Generative AI 4: Variational Autoencoders (VAEs)

September 25, 2024 3 minute read

Variational Autoencoders (VAEs) are a type of generative model that learns a probability distribution over the latent space of the data and can generate new, realistic data from that distribution. VAEs are used in applications like image generation, data compression, and anomaly detection.

4.1 VAE Architecture

The architecture of a VAE consists of two main components:

Encoder: Encodes the input data into a latent space.
Decoder: Decodes the latent representation back into the original data space.

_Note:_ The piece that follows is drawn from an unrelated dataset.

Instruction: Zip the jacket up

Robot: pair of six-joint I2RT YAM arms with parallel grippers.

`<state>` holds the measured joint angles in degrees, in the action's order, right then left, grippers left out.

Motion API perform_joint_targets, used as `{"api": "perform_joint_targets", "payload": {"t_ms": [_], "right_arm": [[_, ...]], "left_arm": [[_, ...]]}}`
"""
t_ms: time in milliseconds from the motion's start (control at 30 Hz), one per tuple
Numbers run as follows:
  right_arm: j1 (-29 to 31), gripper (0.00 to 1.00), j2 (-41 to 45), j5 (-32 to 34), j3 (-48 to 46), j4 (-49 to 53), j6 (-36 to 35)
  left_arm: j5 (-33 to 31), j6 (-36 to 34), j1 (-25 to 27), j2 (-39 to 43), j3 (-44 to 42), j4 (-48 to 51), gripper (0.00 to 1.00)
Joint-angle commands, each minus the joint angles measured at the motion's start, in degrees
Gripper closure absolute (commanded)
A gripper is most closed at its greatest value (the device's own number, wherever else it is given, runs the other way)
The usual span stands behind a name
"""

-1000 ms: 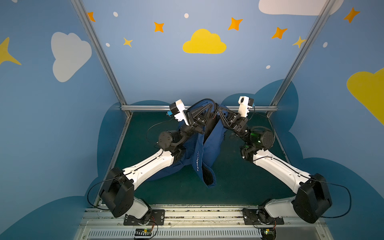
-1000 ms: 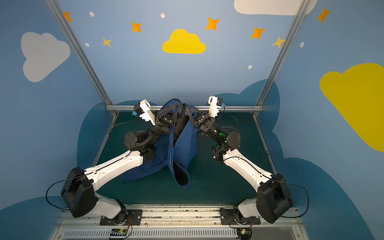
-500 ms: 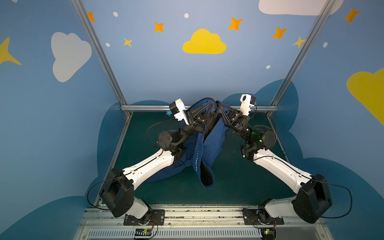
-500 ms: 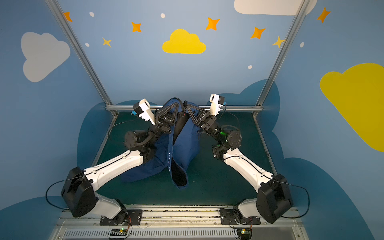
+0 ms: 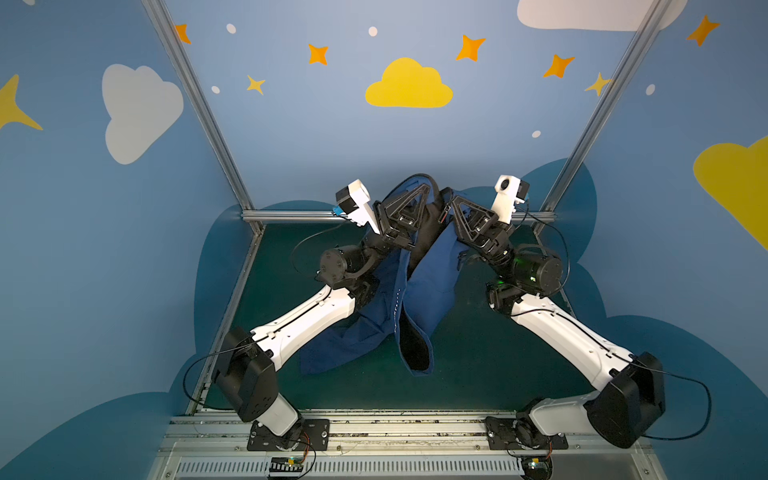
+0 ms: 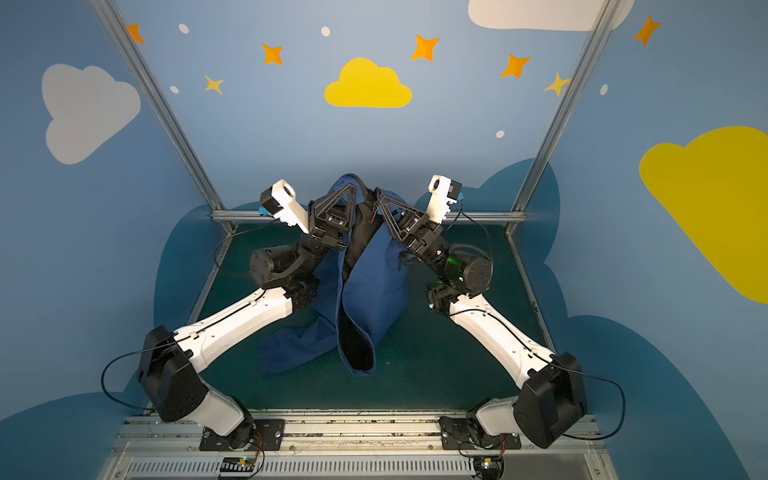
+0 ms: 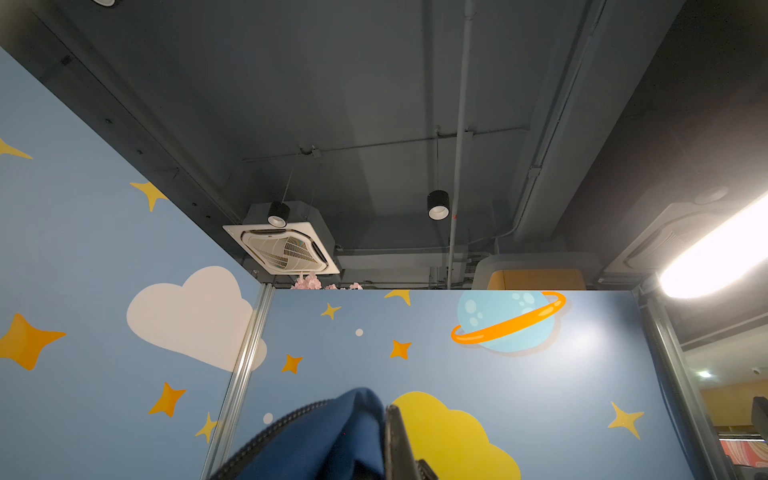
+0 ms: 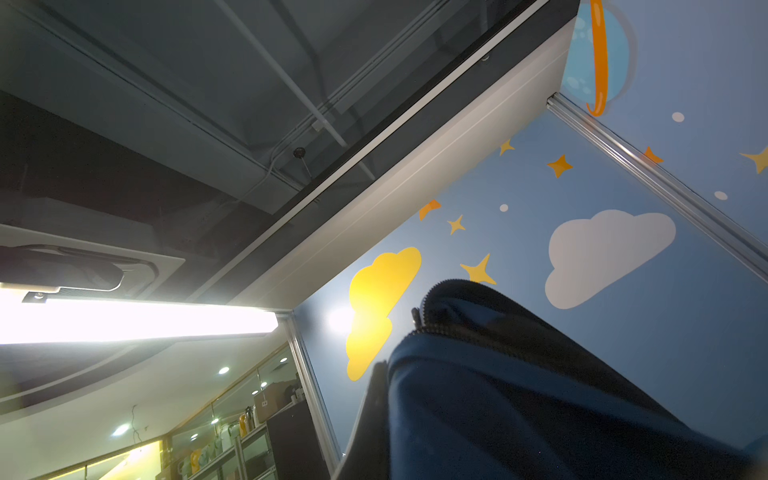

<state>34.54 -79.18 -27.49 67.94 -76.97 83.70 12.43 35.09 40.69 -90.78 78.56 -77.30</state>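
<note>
Left claw (image 5: 424,189) and right claw (image 5: 453,201) (both raised) each clench the jacket (image 5: 432,282), hanging unzipped.

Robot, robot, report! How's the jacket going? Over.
Holding high: left gripper, right gripper, both shut on the jacket. Its zipper open, black lining showing, sleeve on the mat. No obstacle seen.

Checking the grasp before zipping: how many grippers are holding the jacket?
2. The left gripper is shut on the jacket at its raised top edge, left of the opening; the right gripper is shut on the opposite edge, close beside it.
</note>
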Motion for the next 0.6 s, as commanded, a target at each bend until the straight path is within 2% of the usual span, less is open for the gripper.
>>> {"api": "perform_joint_targets", "payload": {"t_ms": [0,567], "right_arm": [[0.04,1.00,0.36,0.06,2.39,-3.78,0.48],[0.01,1.00,-0.11,-1.30,4.19,-3.74,0.96]], "left_arm": [[2.41,1.07,0.24,-0.34,2.83,-2.73,0.97],[4.65,5.97,0.45,-1.15,6.22,-2.77,0.97]]}}
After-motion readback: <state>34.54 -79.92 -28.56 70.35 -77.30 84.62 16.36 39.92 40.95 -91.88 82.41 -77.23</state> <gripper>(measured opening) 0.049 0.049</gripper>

The encoder maps the input \(\mathbf{x}\) into a latent variable \(\mathbf{z}\) (a lower-dimensional space). The decoder then reconstructs the input \(\hat{\mathbf{x}}\) from \(\mathbf{z}\).

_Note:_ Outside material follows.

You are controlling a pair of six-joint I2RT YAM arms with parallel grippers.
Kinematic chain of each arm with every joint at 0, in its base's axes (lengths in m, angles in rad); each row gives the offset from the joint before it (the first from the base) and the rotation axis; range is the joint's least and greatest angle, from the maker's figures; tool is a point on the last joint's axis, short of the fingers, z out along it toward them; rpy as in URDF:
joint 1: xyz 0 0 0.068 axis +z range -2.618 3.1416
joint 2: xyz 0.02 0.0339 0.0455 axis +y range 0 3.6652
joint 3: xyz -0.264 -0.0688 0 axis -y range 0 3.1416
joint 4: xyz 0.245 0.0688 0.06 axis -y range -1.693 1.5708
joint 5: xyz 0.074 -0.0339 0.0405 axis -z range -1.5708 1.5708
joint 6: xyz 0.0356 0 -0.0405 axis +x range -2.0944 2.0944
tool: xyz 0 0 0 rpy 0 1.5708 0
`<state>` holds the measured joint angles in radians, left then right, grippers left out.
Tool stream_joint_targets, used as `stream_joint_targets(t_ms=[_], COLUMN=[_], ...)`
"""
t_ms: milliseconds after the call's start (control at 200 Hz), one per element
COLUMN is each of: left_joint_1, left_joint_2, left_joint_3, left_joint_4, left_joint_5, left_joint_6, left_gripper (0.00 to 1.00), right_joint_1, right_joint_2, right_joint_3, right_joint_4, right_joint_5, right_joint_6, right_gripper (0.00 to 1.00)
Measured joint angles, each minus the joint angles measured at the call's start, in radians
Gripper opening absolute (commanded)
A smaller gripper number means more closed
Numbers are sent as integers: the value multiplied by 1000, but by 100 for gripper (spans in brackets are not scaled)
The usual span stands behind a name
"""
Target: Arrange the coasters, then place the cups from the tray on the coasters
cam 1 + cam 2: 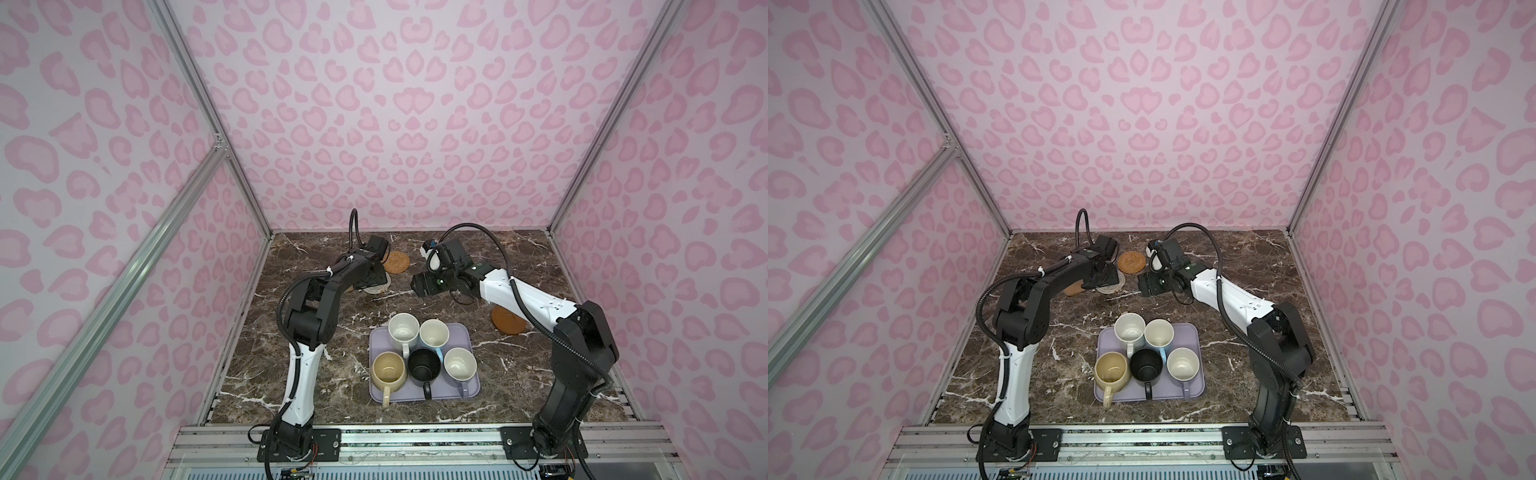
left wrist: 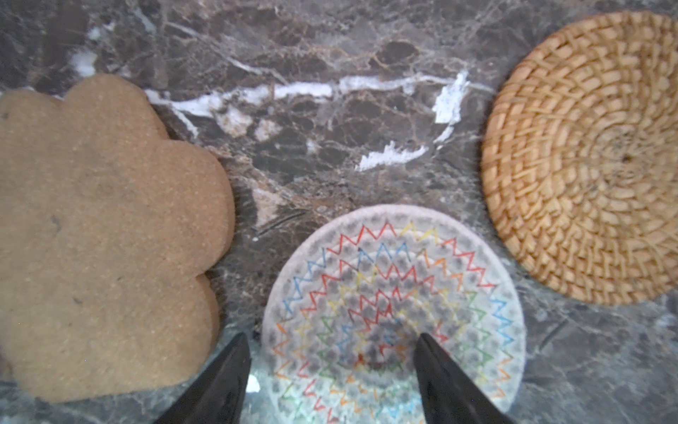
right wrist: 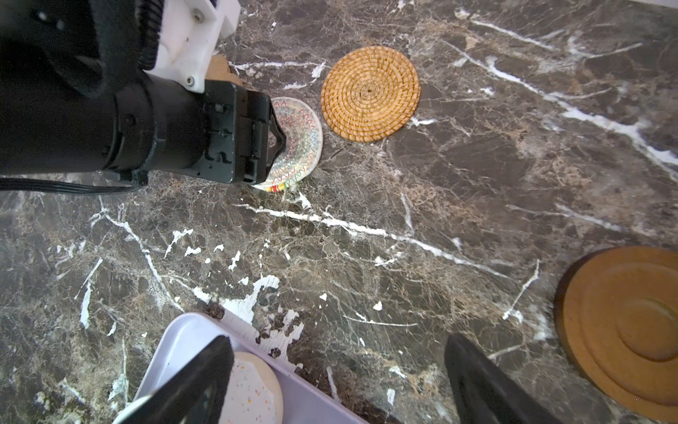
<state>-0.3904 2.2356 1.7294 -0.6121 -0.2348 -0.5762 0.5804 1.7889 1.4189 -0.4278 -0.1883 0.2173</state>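
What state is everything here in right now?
Left gripper: open above the woven white coaster
Right gripper: open, empty
Cups: upright, empty, on the tray
Flower coaster: flat, bare
Rattan coaster: flat, bare
Wooden coaster: flat, bare

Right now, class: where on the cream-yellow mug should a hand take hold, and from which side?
Probably the left wall of the cream-yellow mug, pinched from above with one finger inside. It stands upright and its left side is free, while the black mug crowds its right.
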Motion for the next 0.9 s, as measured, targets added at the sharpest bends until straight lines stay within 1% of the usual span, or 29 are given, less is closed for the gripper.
stream_joint_targets(t_ms=[85, 225, 255, 325, 335, 370, 435, 465, 495, 685, 735, 825, 900], left_joint_1=[2, 3, 3, 2, 2, 2, 2, 2, 0, -13, -16, -16, -16], left_joint_2=[-18, -65, -78, -110, -114, -132, -164, -175, -183, -165, -164, -163, -165], left_joint_3=[0, 11, 14, 14, 14, 13, -2, -10, -17, 7, 7, 2, -14], left_joint_4=[-13, -22, -22, -21, -21, -16, 11, 25, 39, 72, 77, 87, 100], left_joint_5=[1, 3, 3, 10, 12, 28, 63, 79, 92, 154, 165, 171, 172], left_joint_6=[2, 2, 3, 6, 8, 18, 31, 39, 47, 65, 64, 60, 53], left_gripper=[78, 83, 86, 100, 98, 98, 98, 100, 99, 94, 91, 88, 86], right_joint_1=[0, -5, -5, -8, -8, -11, -18, -23, -29, -71, -80, -95, -104], right_joint_2=[0, -7, -11, -24, -27, -37, -54, -60, -66, -87, -87, -77, -39], right_joint_3=[6, 11, 11, 9, 8, 3, -10, -17, -25, -53, -58, -62, -40], right_joint_4=[-2, -6, -5, -5, -4, -1, 11, 14, 19, 23, 27, 53, 70], right_joint_5=[0, 2, 3, 6, 8, 16, 17, 17, 16, 13, 12, 12, 12], right_joint_6=[0, 0, 0, 0, 0, 0, 0, 1, 1, 7, 8, 13, 25], right_gripper=[94, 99, 99, 99, 99, 99, 99, 98, 97, 92, 88, 80, 77])
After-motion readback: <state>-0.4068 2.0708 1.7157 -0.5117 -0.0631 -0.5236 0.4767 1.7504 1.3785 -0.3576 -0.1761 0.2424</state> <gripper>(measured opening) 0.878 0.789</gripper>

However, unlike traditional autoencoders, VAEs encode the input as a probability distribution (mean and variance) rather than a deterministic point.

4.2 VAE Mathematical Model

Latent Variable Model:

Given an input \(\mathbf{x}\), the VAE assumes that it was generated by some latent variable \(\mathbf{z}\). The goal is to approximate the posterior distribution \(P(\mathbf{z}|\mathbf{x})\), but since this is intractable, VAEs use variational inference to approximate it with a simpler distribution \(q(\mathbf{z}|\mathbf{x})\), usually a Gaussian distribution.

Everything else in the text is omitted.